When you’re meeting someone for the first time, let’s say at a gathering at a friend’s place, and they ask what you “do,” do you:
a) Proudly declare you’re a writer
b) Answer with your other occupation, if you have one (teacher, pilot, recruiter, student) and then half-mumble writer
c) Never say writer at all
d) Refuse to answer because it’s a boring question :)
My answer is B. I‘ll first say I’m a professor (and quickly specify “adjunct”) and then I’ll add that I used to be in marketing communications, just so they know I can talk business-speak. And only then will I casually say, “Oh, and I’ve written a book about creativity” or “I’ve done a bunch of writing for the Boston Globe opinion pages” or “I’m doing a newsletter now about writing.”
Notice how writing is third in line and how I don’t even say these three simple words: “I’m a writer.” I’ve observed this hesitation in others, too.
What prevents some of us from assuming the mantle of Writer despite the fact that we write? Especially when it’s our primary preoccupation (if not our primary occupation)?
Here are my top three reasons:
1. I don’t make a sustainable income from writing
Implicit in the question, “what do you do ?”is the unsaid part: What do you do for a living? And since my earnings have predominantly come through business roles or teaching, it feels awkward to answer, “I write.”
It’s the rare book author who can make a sustainable income from creative writing, alone. The Authors Guild’s 2018 Author Income Survey, the largest survey of writing-related earnings by American authors ever conducted, “finds incomes falling to historic lows to a median of $6,080 in 2017, down 42 percent from 2009.” Even when other writing-related activities, such as speaking engagements, book reviewing or teaching were added in, “respondents who identified themselves as full-time book authors still only earned a median income of $20,300, well below the federal poverty line for a family of three or more.”

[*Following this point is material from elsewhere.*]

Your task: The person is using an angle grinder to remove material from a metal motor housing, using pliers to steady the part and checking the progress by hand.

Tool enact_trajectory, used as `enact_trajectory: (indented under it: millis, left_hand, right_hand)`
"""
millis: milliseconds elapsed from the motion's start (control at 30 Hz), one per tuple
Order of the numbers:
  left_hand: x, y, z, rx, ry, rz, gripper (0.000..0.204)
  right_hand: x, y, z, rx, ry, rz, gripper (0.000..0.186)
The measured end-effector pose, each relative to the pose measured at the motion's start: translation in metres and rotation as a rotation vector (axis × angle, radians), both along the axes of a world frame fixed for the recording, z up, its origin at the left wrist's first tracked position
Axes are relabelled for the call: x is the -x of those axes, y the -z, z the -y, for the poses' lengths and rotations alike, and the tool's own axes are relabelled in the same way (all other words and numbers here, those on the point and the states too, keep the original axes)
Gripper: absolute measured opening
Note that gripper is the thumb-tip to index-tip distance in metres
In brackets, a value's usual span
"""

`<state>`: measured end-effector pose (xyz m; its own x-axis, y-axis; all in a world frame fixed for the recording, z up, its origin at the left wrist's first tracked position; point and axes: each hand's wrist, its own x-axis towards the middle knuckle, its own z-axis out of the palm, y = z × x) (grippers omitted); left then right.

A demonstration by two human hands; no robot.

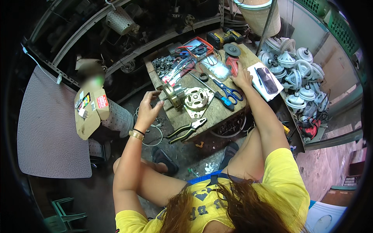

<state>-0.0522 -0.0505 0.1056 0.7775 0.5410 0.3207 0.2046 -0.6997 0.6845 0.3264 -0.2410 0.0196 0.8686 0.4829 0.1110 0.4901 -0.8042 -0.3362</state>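
My left hand [148, 110] has its thumb and fingers closed at the near-left end of a round, brass-coloured metal motor part [176, 97], which lies on its side on the wooden table. Beside that part is a flat metal end cover [195, 99] with slots cut through it. My right hand [243, 79] is closed around the rear of a red angle grinder [232, 64], whose grey disc [232, 49] points away from me. Blue-handled scissors [229, 91] and a black-and-blue screwdriver [224, 101] lie between my hands. Pliers [187, 131] rest on the table's near edge.
A yellow-and-black drill [225, 37] and a red tray [200, 47] sit at the back. Small metal hardware [165, 66] is piled back left. A phone [267, 80] lies on paper at right, near stacked white plastic gear housings [297, 73]. An open cardboard box [93, 112] stands left.
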Motion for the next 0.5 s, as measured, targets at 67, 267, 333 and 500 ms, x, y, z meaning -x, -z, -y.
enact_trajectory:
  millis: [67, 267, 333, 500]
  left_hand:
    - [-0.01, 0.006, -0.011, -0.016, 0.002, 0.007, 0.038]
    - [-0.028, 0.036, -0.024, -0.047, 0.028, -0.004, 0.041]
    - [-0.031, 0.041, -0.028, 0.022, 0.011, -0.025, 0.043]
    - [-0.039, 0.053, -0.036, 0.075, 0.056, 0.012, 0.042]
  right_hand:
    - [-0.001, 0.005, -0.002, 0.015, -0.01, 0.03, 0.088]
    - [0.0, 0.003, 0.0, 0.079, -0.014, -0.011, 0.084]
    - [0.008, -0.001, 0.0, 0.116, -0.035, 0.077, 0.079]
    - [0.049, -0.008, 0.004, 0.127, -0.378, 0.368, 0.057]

If the measure of whether you can call yourself a writer (at least a writer of books) is based on whether you make a decent income from it, there’d be only three legitimate writers in the world: Stephen King, J.K. Rowling, and James Patterson. I’m exaggerating, of course, but not by much.
2. Billions of people are “writers”
I think we devalue ourselves as writers in a way we wouldn’t if we were painters, musicians, architects, etc. Most literate people across the globe have been writing since the age of three or four. That’s billions of people all scribbling away from the time they were doing it with crayon. So, what makes us think we’re special, right?
But, obviously, there’s a difference between people who write out of necessity in the daily course of their lives and those who are devoted to writing.
3. I don’t write every day
Some people produce pages every day, or at least five days a week. Others, like me, write frequently but not daily. Does that mean I’m not a writer?
As a professor, I don’t always teach during the summers. And yet I still maintain my identity as a teacher; it doesn’t disappear when I’m not in the classroom. So, why should it be any different with writing?
Here’s how Sylvia Plath expressed confidence in herself as a writer to her mother in a letter she wrote four months before her death, during an incredibly prolific creative period: “I am a writer... I am a genius of a writer; I have it in me. I am writing the best poems of my life; they will make my name.”
We’re not all geniuses, but I think If we can start to internalize being a writer as a huge part of our identity and present it as such to the external world, we’ll get in the habit of believing it and taking pride in it. Whether or not writing is a full-time occupation, it’s what we do. And, beyond this, it’s not just what we do, it’s who we are.
(The author getting distracted by Zoey (who happens to be turning 2 today!)).
I’d love if you shared whether or not you present yourself as a writer, and how you either achieved that confidence to do so or what stands in the way. Thanks as always for being so open and honest with this growing writers’ community!
I don't usually introduce myself as a writer if people ask me what my job is. I only just recently started making a little money off my newsletter, but it's nowhere near enough to make a living off of it yet! However, I do sometimes bring up my writing when discussing the things I like to do and what I hope to expand on in the future. There are certain projects, mostly novels, that I've spent years working on and that I hope to be able to do something with later on. As a result, I think of myself as a writer, but I don't always tell others that I am.
Anyway, I'm glad to have discovered this newsletter, and I'll be looking forward to reading more of your posts about writing in the future. Perhaps I'll consider giving my own writing advice through my newsletter as well.
No, I do not introduce myself as a writer; just as I don’t introduce myself as a philosopher or observer of the human condition, for the reasons you elucidate. It does not pay as well as my other occupations, yet Ii would much prefer to be.known as a writer than anything else. Now how might I reconcile this without arrogation?
Meta, how do you continue to uncover these elements that bedevil us—“writers.”